* THE TASK:
The records sit below. Return every line in them that holds the word "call".

* RECORD EXCERPTS:
◇ ◇ ◇ ◇
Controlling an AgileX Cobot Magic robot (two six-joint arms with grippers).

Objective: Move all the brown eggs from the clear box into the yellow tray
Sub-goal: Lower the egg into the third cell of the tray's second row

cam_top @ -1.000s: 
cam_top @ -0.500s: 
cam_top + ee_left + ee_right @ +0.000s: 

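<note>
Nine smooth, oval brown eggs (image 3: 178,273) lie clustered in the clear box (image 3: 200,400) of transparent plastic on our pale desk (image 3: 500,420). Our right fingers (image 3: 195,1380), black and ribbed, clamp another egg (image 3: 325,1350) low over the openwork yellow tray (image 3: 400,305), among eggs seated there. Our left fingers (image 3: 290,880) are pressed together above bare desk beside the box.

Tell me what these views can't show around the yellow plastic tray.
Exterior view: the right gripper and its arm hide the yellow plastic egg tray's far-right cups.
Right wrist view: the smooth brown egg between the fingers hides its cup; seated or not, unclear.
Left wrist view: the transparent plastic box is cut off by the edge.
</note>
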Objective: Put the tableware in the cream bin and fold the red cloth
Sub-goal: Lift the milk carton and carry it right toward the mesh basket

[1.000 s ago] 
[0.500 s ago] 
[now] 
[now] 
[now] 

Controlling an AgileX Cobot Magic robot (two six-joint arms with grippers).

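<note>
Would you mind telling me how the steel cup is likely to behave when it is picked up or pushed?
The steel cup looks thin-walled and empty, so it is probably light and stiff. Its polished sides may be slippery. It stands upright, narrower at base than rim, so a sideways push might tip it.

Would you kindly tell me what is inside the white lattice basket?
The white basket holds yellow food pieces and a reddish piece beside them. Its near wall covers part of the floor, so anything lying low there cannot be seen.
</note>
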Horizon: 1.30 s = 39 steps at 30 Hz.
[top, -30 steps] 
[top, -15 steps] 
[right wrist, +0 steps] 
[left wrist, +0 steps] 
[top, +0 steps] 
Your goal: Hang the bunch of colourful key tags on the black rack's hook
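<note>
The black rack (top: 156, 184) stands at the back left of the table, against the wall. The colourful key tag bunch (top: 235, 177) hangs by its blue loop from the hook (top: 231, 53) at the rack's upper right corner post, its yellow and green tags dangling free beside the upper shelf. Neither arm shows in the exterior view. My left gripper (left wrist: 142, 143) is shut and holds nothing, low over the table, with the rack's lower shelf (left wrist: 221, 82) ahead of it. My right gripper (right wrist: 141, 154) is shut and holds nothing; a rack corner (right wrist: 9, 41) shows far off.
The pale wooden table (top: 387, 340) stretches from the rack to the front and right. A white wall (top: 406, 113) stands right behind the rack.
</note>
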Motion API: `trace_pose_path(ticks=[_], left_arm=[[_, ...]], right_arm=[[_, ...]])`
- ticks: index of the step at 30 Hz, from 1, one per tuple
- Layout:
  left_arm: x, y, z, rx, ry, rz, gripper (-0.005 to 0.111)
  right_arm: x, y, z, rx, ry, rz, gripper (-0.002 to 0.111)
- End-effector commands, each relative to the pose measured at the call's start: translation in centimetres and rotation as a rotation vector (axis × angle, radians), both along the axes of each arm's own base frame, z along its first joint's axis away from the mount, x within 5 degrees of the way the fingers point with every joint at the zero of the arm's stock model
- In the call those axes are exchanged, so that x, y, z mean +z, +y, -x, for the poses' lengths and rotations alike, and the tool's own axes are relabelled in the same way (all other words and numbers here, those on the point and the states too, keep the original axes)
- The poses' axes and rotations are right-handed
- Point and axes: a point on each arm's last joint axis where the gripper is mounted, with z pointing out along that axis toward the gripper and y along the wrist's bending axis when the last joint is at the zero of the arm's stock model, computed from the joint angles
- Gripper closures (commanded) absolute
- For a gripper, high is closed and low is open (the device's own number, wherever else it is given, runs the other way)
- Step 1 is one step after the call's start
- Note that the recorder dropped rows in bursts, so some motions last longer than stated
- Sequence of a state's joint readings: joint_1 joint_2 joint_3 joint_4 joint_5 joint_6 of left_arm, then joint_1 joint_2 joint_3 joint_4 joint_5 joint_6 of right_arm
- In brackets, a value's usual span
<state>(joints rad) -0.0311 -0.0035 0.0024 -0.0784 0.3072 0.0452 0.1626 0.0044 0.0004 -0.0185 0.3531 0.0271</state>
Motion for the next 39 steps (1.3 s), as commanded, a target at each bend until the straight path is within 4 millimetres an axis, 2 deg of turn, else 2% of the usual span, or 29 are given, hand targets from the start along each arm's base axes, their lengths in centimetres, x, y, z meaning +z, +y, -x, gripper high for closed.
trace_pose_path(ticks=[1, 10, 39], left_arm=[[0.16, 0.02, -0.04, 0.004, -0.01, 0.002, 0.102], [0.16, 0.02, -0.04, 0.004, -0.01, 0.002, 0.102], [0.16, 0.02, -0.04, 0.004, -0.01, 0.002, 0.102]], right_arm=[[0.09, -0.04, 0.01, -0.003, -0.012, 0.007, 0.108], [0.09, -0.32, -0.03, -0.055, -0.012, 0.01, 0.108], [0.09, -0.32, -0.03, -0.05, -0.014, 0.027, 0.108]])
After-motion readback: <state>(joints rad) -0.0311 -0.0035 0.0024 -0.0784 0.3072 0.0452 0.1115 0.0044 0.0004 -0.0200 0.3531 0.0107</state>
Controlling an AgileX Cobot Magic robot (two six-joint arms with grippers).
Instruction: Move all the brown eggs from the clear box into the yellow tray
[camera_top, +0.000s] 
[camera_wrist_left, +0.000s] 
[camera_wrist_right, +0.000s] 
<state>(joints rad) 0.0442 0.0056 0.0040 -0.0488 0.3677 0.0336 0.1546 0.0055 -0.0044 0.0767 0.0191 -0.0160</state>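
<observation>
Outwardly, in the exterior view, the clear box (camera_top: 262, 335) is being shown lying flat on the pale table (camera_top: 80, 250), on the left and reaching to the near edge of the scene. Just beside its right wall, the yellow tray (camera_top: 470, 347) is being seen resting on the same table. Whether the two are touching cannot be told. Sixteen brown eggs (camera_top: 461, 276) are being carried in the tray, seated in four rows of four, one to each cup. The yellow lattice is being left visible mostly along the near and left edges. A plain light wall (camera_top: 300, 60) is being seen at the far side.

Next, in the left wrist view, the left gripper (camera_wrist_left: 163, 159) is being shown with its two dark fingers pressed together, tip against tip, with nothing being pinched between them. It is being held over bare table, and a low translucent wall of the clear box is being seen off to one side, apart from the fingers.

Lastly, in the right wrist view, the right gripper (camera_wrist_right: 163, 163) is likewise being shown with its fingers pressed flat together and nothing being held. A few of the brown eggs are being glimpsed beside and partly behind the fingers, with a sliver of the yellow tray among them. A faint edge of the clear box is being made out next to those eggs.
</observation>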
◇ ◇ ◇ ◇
* SOLUTION FOR THIS EXERCISE:
- End-effector commands, each relative to the pose measured at the call's start: translation in centimetres and rotation as a rotation vector (axis × angle, radians), both along the axes of each arm's own base frame, z along its first joint's axis away from the mount, x within 5 degrees of the way the fingers point with every joint at the zero of the arm's stock model
- In the call those axes are exchanged, so that x, y, z mean +z, +y, -x, for the poses' lengths and rotations alike, and the tool's own axes are relabelled in the same way (all other words and numbers here, those on the point and the states too, keep the original axes)
- Step 1 is one step after the call's start

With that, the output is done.